As chuvas voltaram a avançar sobre o Brasil Central em setembro, melhorando as condições para o início da safra de verão, mas a distribuição irregular das precipitações ainda exige cautela dos produtores. Mato Grosso, Rondônia e áreas do MATOPIBA estão entre as regiões que seguem dependendo de uma regularização mais consistente da umidade, enquanto no Sul o excesso de chuva aumenta os riscos para as culturas de inverno, especialmente o trigo.
De acordo com a Consultoria Agro do Itaú BBA, agosto foi marcado por tempo predominantemente seco e quente no Brasil Central, com baixa umidade e temperaturas elevadas. As chuvas ficaram concentradas em episódios pontuais, principalmente no oeste de Mato Grosso, sem alterar de forma significativa a condição dos solos em grande parte do Centro-Oeste.
O período de tempo firme, por outro lado, favoreceu as atividades no campo. As condições ajudaram na conclusão da colheita do milho de segunda safra, do algodão e do sorgo, além de permitirem o avanço da preparação das áreas que receberão as culturas de verão.
A mudança começou a aparecer na primeira semana de setembro, quando as precipitações alcançaram áreas de Mato Grosso, Goiás, Minas Gerais e outros pontos do Centro-Oeste e Sudeste. O retorno da chuva trouxe uma melhora inicial na umidade do solo após o período mais seco, mas ainda não foi suficiente para caracterizar o estabelecimento definitivo da estação chuvosa.

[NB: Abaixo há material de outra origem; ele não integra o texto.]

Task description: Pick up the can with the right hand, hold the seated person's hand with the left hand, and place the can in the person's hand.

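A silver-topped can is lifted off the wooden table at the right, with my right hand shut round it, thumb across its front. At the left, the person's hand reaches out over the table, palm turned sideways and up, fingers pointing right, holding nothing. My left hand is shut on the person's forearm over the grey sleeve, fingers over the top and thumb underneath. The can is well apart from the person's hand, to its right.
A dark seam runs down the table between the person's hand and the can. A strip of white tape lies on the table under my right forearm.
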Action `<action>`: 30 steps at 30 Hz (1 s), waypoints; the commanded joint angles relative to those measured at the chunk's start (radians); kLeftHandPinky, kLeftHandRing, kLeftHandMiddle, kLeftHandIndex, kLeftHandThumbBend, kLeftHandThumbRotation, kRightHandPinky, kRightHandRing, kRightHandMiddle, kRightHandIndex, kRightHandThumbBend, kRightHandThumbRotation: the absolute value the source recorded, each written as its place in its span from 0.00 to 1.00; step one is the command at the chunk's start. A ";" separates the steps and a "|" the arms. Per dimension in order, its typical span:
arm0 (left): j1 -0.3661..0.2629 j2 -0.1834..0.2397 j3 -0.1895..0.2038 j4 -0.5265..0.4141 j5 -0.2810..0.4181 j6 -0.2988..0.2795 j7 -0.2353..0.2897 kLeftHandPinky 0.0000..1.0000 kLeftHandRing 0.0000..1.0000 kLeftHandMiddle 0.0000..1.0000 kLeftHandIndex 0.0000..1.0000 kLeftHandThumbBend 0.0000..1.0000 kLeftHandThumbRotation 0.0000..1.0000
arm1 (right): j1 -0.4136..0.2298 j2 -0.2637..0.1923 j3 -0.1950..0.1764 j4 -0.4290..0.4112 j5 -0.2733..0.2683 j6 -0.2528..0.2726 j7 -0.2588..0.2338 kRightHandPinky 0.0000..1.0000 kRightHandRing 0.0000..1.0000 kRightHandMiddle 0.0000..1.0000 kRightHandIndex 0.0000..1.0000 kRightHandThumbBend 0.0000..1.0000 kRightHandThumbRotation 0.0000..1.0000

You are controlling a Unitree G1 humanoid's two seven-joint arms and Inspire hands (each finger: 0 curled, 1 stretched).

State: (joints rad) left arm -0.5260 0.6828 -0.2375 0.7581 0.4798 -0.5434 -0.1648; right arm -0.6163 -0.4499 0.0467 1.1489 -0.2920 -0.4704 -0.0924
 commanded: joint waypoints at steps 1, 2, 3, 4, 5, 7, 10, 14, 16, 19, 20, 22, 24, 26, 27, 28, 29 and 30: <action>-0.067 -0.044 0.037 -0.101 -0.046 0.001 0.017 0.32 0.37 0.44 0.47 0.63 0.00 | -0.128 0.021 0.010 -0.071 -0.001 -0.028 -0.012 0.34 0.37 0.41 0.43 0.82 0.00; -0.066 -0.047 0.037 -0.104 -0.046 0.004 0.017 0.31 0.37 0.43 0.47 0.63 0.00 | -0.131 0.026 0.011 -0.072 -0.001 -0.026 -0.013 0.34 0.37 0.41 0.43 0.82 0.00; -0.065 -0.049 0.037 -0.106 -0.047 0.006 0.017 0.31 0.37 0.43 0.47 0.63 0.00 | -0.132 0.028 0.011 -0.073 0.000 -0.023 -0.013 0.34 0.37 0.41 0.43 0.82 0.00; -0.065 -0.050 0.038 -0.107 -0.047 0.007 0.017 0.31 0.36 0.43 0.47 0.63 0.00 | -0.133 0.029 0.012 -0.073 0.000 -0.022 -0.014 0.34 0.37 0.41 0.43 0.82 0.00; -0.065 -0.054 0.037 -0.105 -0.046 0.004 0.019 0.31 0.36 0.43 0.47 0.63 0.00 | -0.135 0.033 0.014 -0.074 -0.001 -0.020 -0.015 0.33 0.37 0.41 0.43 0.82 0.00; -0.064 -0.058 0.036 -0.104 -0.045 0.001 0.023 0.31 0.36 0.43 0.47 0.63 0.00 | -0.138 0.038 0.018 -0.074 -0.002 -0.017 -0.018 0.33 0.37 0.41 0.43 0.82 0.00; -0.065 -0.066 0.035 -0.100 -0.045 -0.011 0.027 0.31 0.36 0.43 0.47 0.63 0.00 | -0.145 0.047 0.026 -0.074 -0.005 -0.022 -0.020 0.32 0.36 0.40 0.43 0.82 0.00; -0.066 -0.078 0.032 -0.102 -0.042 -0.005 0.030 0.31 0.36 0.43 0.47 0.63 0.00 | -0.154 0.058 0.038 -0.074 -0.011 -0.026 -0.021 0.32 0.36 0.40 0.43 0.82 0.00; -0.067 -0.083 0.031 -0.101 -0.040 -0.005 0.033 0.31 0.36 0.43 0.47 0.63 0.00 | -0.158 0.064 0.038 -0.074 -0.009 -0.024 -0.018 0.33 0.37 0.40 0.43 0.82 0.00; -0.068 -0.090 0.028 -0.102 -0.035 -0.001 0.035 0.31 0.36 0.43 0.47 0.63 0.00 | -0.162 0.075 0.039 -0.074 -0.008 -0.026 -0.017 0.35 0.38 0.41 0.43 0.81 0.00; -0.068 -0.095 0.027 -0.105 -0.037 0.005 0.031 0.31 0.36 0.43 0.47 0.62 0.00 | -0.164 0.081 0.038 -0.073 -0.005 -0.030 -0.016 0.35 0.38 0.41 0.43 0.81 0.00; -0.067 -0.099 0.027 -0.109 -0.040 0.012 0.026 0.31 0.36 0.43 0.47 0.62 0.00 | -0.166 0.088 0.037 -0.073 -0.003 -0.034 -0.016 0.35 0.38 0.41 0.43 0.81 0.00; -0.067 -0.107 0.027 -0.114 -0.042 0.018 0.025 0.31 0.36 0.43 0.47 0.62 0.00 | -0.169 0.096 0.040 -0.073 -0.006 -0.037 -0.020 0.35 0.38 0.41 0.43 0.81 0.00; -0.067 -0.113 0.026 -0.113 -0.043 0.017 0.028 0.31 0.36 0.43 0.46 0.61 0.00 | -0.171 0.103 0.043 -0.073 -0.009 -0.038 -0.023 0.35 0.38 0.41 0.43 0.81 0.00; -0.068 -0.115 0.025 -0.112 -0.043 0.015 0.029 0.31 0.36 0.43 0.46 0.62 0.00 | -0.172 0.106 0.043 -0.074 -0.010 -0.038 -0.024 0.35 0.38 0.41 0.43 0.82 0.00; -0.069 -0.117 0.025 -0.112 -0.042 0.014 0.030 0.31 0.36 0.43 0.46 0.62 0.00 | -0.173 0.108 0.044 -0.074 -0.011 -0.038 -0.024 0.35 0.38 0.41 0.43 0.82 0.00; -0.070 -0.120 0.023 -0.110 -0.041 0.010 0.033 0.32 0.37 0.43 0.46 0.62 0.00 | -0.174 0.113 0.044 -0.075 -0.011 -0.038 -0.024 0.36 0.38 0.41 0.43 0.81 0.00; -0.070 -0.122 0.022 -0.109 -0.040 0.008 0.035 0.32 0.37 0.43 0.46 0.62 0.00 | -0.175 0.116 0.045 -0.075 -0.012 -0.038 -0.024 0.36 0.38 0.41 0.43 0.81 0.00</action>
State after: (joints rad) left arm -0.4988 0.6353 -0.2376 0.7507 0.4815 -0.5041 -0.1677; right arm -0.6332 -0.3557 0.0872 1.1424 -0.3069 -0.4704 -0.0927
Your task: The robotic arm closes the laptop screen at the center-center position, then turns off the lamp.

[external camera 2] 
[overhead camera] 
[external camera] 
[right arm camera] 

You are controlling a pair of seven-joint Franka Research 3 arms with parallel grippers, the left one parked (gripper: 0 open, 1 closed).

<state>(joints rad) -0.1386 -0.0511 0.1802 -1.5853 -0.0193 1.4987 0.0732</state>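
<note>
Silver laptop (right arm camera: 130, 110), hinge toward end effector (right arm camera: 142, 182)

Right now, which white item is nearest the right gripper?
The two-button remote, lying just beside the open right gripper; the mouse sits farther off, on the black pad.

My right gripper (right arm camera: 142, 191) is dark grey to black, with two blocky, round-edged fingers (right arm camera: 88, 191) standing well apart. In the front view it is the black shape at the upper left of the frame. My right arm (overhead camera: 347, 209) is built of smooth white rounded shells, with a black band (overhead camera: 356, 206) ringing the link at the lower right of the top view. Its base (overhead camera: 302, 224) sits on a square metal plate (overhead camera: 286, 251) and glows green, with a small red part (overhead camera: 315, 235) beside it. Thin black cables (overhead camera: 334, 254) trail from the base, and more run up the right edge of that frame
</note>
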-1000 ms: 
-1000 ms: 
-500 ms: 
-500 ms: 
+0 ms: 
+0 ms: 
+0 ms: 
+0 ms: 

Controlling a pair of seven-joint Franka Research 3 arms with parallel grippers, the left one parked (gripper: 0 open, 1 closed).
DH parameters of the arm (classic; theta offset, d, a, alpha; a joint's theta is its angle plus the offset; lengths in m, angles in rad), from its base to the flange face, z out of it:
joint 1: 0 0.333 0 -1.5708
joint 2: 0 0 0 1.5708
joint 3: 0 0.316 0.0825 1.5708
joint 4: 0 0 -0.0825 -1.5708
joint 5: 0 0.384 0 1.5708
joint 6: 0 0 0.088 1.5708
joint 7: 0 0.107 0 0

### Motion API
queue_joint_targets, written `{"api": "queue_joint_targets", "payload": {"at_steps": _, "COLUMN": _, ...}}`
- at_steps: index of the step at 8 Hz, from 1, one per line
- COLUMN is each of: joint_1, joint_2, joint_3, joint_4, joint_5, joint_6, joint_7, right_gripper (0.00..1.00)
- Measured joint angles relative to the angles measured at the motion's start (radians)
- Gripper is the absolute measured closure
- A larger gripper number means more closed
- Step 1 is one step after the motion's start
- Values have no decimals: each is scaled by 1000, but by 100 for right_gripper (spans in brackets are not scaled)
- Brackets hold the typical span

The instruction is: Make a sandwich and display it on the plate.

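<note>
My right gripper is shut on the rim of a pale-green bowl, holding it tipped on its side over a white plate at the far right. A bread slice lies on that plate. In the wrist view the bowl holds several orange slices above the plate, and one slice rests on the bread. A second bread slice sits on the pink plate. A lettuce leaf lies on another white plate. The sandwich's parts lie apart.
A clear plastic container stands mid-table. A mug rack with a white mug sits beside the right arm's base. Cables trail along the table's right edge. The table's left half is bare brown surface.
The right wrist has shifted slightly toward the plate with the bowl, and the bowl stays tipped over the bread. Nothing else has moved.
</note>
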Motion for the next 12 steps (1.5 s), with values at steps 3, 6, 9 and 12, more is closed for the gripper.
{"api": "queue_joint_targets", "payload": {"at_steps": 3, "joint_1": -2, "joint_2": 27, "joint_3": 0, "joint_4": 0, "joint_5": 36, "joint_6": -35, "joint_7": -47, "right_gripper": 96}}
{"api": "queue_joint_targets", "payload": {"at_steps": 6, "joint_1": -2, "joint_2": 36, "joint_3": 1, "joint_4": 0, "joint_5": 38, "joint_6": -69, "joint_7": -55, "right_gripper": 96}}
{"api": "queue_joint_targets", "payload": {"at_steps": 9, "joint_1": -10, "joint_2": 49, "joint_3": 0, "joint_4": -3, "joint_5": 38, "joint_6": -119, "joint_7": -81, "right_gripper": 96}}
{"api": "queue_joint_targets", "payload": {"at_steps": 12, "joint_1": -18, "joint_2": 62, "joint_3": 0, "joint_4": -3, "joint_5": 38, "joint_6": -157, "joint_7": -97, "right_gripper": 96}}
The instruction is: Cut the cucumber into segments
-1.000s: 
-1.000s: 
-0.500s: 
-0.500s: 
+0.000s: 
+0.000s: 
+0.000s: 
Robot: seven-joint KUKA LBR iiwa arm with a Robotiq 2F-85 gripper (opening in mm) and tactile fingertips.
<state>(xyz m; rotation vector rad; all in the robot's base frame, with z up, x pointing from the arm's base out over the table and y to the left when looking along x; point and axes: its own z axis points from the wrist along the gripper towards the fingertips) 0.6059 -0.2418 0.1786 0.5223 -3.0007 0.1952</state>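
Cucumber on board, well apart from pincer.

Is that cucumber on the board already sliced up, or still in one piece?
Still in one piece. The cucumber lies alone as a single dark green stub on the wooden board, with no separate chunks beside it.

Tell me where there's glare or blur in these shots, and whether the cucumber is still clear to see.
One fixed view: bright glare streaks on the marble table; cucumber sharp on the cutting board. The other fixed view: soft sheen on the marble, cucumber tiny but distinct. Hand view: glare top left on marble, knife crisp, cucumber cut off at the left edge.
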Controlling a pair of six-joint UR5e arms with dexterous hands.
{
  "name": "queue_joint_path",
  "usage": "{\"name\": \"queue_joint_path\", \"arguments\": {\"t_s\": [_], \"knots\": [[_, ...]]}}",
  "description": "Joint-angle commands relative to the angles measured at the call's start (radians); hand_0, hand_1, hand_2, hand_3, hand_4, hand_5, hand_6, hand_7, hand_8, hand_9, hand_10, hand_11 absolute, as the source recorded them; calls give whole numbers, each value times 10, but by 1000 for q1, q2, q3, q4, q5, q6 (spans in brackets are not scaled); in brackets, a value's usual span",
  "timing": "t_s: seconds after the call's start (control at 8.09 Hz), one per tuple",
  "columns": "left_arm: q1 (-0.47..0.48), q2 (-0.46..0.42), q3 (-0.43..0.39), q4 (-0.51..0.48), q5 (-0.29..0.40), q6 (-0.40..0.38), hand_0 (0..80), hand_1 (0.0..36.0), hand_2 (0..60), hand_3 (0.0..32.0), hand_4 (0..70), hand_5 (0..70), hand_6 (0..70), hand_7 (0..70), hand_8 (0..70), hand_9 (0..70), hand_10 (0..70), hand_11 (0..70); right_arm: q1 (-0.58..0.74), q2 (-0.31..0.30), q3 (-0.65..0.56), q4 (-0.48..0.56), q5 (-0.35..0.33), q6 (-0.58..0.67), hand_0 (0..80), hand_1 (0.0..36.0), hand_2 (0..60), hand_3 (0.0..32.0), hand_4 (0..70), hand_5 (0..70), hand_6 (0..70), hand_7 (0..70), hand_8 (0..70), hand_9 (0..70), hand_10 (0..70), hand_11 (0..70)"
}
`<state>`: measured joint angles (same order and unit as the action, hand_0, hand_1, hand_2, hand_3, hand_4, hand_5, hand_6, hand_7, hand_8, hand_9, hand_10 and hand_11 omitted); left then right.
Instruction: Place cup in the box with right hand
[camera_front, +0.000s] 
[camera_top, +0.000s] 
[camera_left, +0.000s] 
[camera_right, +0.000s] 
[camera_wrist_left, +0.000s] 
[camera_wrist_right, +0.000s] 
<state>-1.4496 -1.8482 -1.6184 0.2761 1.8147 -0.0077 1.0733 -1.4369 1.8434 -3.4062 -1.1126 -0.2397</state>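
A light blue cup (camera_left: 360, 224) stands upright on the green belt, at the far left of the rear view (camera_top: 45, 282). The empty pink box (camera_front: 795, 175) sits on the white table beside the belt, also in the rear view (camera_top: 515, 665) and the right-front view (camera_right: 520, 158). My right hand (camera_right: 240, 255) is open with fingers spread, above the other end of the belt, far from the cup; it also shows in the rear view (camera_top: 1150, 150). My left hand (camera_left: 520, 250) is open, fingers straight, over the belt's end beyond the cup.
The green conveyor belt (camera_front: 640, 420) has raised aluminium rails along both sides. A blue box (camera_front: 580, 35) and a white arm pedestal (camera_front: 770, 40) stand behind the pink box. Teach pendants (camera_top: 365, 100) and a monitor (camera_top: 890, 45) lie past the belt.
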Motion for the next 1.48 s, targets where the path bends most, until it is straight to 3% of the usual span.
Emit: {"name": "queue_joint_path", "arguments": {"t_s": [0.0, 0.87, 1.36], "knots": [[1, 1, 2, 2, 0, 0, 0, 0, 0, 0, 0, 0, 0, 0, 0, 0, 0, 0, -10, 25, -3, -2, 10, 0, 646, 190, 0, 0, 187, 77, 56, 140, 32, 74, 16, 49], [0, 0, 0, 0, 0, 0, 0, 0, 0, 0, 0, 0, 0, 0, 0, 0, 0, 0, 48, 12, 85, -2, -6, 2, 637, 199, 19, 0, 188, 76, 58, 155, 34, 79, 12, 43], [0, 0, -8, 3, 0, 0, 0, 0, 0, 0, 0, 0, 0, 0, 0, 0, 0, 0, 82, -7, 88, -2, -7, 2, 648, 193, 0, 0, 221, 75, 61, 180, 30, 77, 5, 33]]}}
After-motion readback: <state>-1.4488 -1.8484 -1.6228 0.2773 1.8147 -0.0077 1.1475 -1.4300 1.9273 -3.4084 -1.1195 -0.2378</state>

Essa irregularidade tem impacto direto sobre o plantio da soja. Em Mato Grosso e Rondônia, a tendência é de maior cautela na semeadura, já que o produtor precisa evitar a implantação da lavoura com umidade insuficiente e o consequente risco de replantio. Para as próximas semanas, os modelos indicam avanço das chuvas sobre parte do Centro-Oeste, Sudeste e Norte, mas ainda com distribuição desigual.
No MATOPIBA, a atenção também permanece elevada. Caso a regularização das precipitações demore mais para ocorrer, as primeiras áreas podem ter a implantação postergada. O atraso também pode aumentar a exposição das lavouras a períodos de temperaturas elevadas e menor disponibilidade de água ao longo do verão.
O retorno das chuvas traz efeitos positivos para outras culturas. No café, as precipitações favorecem a reposição da umidade no solo e ajudam no desenvolvimento e na uniformidade das primeiras floradas da safra 2027/28. Na citricultura, a maior disponibilidade de água reduz o estresse hídrico dos pomares e beneficia o desenvolvimento dos frutos.
No Sul do país, porém, o cenário é diferente. A umidade acumulada nos meses anteriores já havia dificultado operações de campo e favorecido a incidência de doenças em culturas de inverno, principalmente nas lavouras de trigo do Paraná. No início de setembro, uma massa de ar frio ainda provocou queda das temperaturas e ocorrência pontual de geadas em regiões mais elevadas.
A previsão de chuvas mais frequentes, principalmente no Rio Grande do Sul, mantém o alerta para excesso de umidade, menor luminosidade e aumento da pressão de doenças. No trigo, o risco é maior porque parte das lavouras atravessa fases determinantes para a formação e a qualidade dos grãos.
Com o início da safra de verão, o comportamento das chuvas passa a ser uma das principais variáveis para o campo brasileiro. Enquanto produtores do Centro do país aguardam volumes mais regulares para acelerar a semeadura, agricultores do Sul precisam de períodos de menor umidade para preservar a sanidade e a qualidade das culturas de inverno.